Coincidentemente, o Flamengo detonou os sonhos americanos de forma muito, mas muito parecida. Na decisão do terceiro turno, Júnior mandou um chute do meio da rua, Rogério ficou com as penas do frango nas mãos. A esperança e o otimismo dos americanos não morreram ali, naquela derrota de 2 a 1, diante de mais de 65 mil pessoas.

Afinal, vinha pela frente uma final de campeonato que prometia ser eletrizante. E foi. Só que o América foi eletrocutado logo no primeiro jogo. O fio desencapado de 812 mil volts chamado Flamengo ganhou de novo por 2 a 1. E, pra quem diz que o raio não cai duas vezes no mesmo lugar, Júnior, na época jogando na lateral direita, acertou outra botinada do meio da rua. E lá estava Rogério, considerado o melhor goleiro do Carioca daquele ano, de novo com as penas nas mãos. Meu saudoso pai, esperto, que desconfiava de tudo e de todos, furioso da vida vaticinou: “Ah, tá no bolso…”.

E, com um melancólico empate de 2 a 2 com o Vasco, o melhor América de todos os tempos se despediu com o consolo de ter tido o artilheiro do Carioca, Luizinho, com 20 gols.

Mais tarde, em 1982, na gestão do americano Giulite Coutinho na presidência da Confederação Brasileira de Futebol (CBF), o América conquistou a Copa dos Campeões, que reuniu os vencedores do Campeonato Brasileiro, da Taça Brasil e dos Torneios Roberto Gomes Pedrosa e Rio-São Paulo.

Curiosamente, o América jamais conquistou nenhum desses títulos. Diante da desistência de alguns campeões legítimos, a CBF incluiu o América por ter participado com frequência desses torneios, taças e campeonatos. Coisas do nosso Brasil. Hoje, relegado a clube de empresários e de dirigentes pouco ou nada comprometidos com suas origens e glórias, o América agoniza, com um título que realmente não lhe faz justiça: o pior América de todos os tempos.

Marcio Tavares
Jornalista, trabalhou nos seguintes veículos: Revista Manchete, O Dia, Diário de Notícias, Última Hora, Jornal dos Sports, Jornal do Brasil, Band, TV Manchete e O Globo

6 Comentários

  • Como sempre um belo texto de um brilhante jornalista. Com orgulho digo que sou seu amigo e admirador e, por coincidência, estivemos por perto nessa fase do Mequinha…cobri muito os treinos lá no Andaraí…

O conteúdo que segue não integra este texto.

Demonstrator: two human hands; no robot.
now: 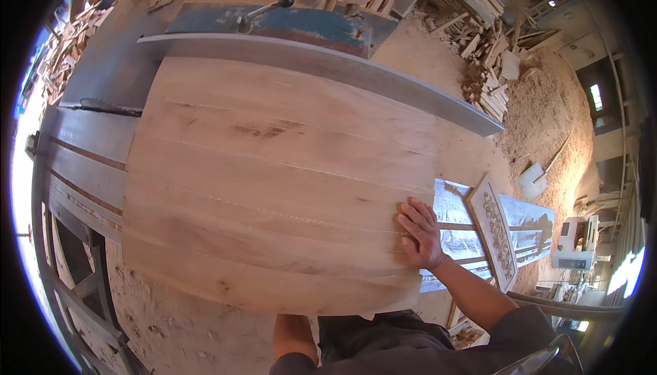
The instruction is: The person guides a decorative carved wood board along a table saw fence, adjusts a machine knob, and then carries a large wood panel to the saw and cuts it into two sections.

  • Acompanhei todos esses times rubros e me alegra ver suas alegrias e tristezas descritas por um jornalista como Márcio Tavares. Tipo do jornalista em que você acredita nas informações em todas as linhas. Escolha certa para lembrar os grandes da Rua Campos Sales. Mas meu registro fica para o time camp eão de 60, que contou com a torcida de um vascaíno na arquibancada do Maracanã.

  • Ótima lembrança do Mequinha, segundo time de todo carioca, inclusive meu. Mas que me deu talvez a maior tristeza de minha vida de torcedor, ao derrotar o Fluminense na final do Campeonato de 1960.

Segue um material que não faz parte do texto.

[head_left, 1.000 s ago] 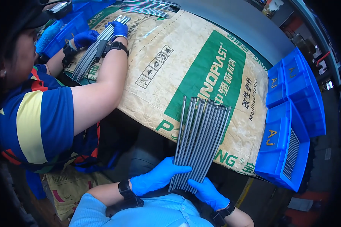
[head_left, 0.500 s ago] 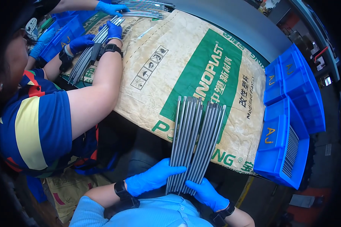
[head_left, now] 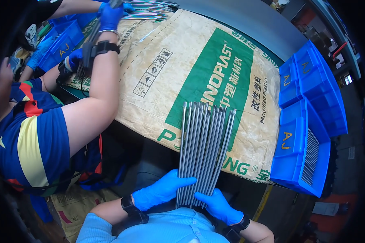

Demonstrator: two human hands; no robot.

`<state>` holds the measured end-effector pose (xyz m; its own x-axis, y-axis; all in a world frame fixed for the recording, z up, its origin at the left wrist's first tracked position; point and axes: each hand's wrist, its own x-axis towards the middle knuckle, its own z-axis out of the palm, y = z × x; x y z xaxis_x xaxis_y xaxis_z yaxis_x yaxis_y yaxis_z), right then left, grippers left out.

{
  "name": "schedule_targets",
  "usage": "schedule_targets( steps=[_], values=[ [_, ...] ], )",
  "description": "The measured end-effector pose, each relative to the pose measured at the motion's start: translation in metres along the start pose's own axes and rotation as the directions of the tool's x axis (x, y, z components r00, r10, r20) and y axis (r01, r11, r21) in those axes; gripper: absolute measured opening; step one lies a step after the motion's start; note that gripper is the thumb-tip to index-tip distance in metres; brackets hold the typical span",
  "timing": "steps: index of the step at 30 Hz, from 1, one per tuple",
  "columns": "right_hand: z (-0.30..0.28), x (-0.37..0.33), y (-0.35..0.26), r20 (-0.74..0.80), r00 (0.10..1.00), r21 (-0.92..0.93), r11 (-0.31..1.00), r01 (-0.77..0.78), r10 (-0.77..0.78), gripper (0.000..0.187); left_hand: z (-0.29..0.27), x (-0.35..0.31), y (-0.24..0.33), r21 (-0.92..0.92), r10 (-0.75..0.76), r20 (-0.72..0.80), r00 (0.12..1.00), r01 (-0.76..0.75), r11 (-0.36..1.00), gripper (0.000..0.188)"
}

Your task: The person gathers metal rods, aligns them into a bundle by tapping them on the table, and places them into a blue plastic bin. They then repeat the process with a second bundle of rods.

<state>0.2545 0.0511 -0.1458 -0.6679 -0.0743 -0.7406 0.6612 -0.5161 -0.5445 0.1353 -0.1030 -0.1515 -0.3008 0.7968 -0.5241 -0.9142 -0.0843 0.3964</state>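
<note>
A fanned bundle of thin grey metal rods stands up between my hands, several rods side by side, their tips spread at the top. My left hand, in a blue glove, grips the lower left side with the thumb lying across the front. On the lower right side, my right hand, gloved too, closes round the rods with its thumb at the front. The fingers behind the bundle are hidden. The upper part of the rods reaches over the near edge of a table covered with a printed sack.
At the right edge stand blue plastic bins; the nearest holds grey rods. On the left a co-worker's gloved hand grips dark rods. More rods lie at the far edge, near another blue bin.
The two clusters of rods in my hands have come together into one fan. The co-worker on the left has raised a hand and tilted their rods more upright. My view has shifted slightly.
</note>
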Motion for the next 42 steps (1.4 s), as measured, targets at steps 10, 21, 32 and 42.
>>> schedule_targets(
  steps=[10,21,32,42],
  values=[
    [0.0,0.002,0.003,-0.042,0.999,-0.091,0.996,0.017,-0.021,0.038,0.001,0.0,0.001,0.025,0.006,-0.02,1.0,-0.005,1.0,0.034],
    [0.008,-0.012,-0.016,-0.023,1.0,0.007,1.0,0.014,-0.014,0.034,0.021,-0.004,0.016,0.03,0.026,-0.007,1.0,-0.026,0.999,0.033],
    [0.008,-0.011,-0.046,0.151,0.988,0.277,0.96,-0.027,-0.016,0.04,0.03,0.012,0.037,-0.037,-0.03,0.019,0.999,0.031,0.999,0.036],
    [-0.002,-0.023,-0.024,0.279,0.957,0.36,0.933,-0.03,-0.077,0.036,0.035,-0.002,0.036,0.119,0.006,-0.071,0.997,0.003,0.993,0.038]
  ],
)
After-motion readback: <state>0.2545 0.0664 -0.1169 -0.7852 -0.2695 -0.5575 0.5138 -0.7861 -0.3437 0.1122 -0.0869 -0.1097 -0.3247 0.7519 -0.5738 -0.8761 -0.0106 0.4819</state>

  • Quem viu aquela torcida americana jamais esquecerá, Márcio. Como rubro-negro, mas com o América na condição de segundo time, também me entristece a situação atual do clube da rua Campos Sales. O Rio de Janeiro deixou de ter os seis clubes da década de 1960, quando Bangu e América iniciaram a queda vertiginosa na qualidade e nas gestões. Deu nisso aí. Lamentável.

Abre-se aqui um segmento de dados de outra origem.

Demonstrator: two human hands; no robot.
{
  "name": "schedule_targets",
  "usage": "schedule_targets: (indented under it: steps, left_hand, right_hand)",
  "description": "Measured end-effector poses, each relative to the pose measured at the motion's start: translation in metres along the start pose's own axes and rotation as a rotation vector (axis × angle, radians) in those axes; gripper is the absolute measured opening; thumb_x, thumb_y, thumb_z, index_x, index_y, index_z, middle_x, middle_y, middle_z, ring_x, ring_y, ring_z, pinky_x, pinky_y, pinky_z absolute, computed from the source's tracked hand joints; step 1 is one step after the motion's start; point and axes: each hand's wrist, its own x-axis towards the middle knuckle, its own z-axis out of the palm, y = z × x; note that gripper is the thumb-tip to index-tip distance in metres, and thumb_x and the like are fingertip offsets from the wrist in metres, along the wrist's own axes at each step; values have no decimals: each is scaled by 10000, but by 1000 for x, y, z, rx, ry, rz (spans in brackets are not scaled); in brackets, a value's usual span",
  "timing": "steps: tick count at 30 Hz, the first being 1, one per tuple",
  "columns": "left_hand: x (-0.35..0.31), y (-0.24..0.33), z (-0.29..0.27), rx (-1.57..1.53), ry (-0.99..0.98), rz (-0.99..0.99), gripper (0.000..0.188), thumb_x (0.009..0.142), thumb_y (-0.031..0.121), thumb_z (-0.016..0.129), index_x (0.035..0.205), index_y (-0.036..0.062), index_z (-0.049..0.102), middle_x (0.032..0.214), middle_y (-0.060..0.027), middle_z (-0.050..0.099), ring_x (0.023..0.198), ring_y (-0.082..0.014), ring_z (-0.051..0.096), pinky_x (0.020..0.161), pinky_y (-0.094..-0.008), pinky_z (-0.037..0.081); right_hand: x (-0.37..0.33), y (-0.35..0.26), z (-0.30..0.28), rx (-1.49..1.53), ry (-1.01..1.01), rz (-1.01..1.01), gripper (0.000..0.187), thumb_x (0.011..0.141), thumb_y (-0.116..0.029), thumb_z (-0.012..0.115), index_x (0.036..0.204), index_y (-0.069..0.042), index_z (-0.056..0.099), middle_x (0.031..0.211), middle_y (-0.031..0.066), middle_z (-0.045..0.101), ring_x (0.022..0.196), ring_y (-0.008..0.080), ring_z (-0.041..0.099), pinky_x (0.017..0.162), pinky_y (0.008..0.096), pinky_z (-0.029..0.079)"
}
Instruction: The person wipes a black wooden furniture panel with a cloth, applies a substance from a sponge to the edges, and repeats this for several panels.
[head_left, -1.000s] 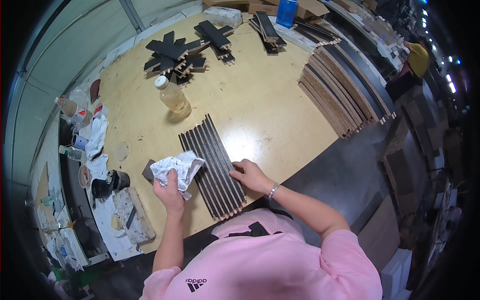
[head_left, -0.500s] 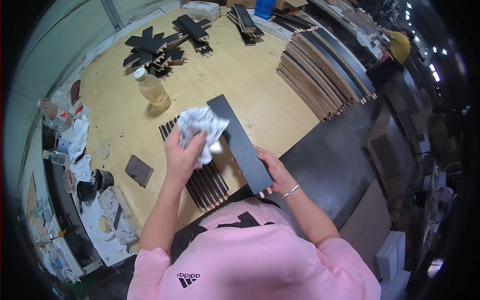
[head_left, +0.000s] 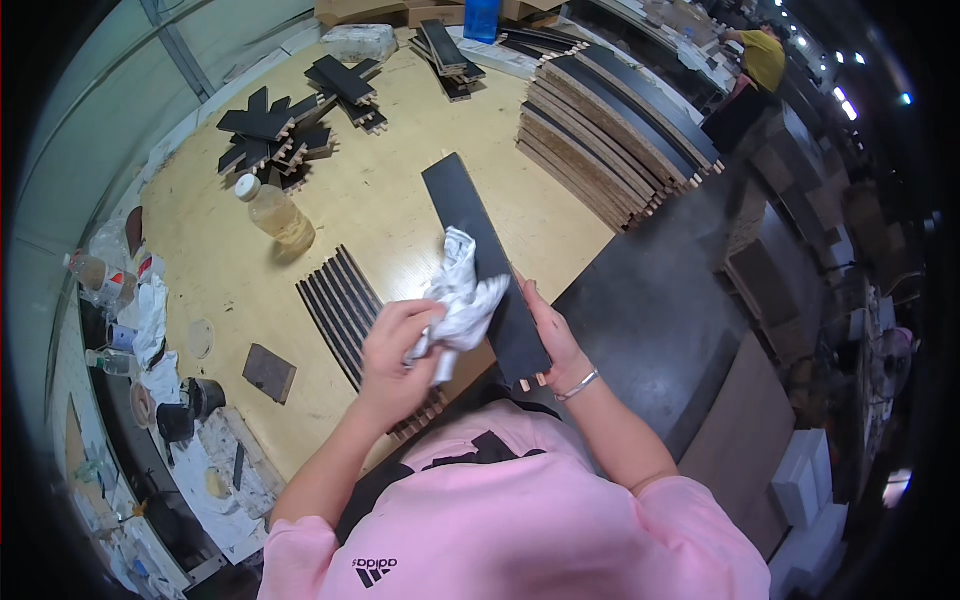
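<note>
Cloth bunched in my left hand, my right hand grasps a dark board, likely stiff and light, best held by its long edges.

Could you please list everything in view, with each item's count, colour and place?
Table: one, pale yellow, centre
Held panel: one, black, right grip
Cloth: one, white, left grip
Panels on edge: several, dark, left of held panel
Flat block: one, dark brown, table's left side
Capped bottle: one, yellowish, mid-left table
Loose pieces: many, black, table's far side
Tall stack: one, brown and black, table's right
Container: one, blue, far edge
Cardboard: several, brown, far edge
Pots: two, black, left edge
Small bottles: two, clear, far left
Co-worker: one, yellow top, upper right
Blocks: at least two, white, lower right
Bracelet: one, silver, right wrist
Left grip, right grip: two, bare, centre
</note>
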Motion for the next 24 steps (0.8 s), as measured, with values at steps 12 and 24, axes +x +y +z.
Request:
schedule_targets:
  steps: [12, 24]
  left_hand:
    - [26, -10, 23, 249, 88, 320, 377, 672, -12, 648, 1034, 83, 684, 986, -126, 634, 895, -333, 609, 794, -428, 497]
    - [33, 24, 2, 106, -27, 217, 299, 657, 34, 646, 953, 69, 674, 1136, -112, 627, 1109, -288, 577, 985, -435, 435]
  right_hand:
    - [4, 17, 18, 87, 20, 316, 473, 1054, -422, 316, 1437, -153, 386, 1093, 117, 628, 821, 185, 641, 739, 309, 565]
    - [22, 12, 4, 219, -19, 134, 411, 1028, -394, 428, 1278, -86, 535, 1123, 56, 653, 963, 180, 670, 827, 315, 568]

  • Meu pai, que era um dos dois únicos torcedores do América que conheci na vida (o outro é George, um grande amigo), nunca engoliu a tal Copa dos Campeões. Ele ia adorar ler esse texto.

  • Uma aula de história futebolística, escrito pelo renomado e amigo Márcio Tavares. Obrigada pelo texto e pela aula! Uma pena a situação do América – um time tão simpático e amado até pelos rivais!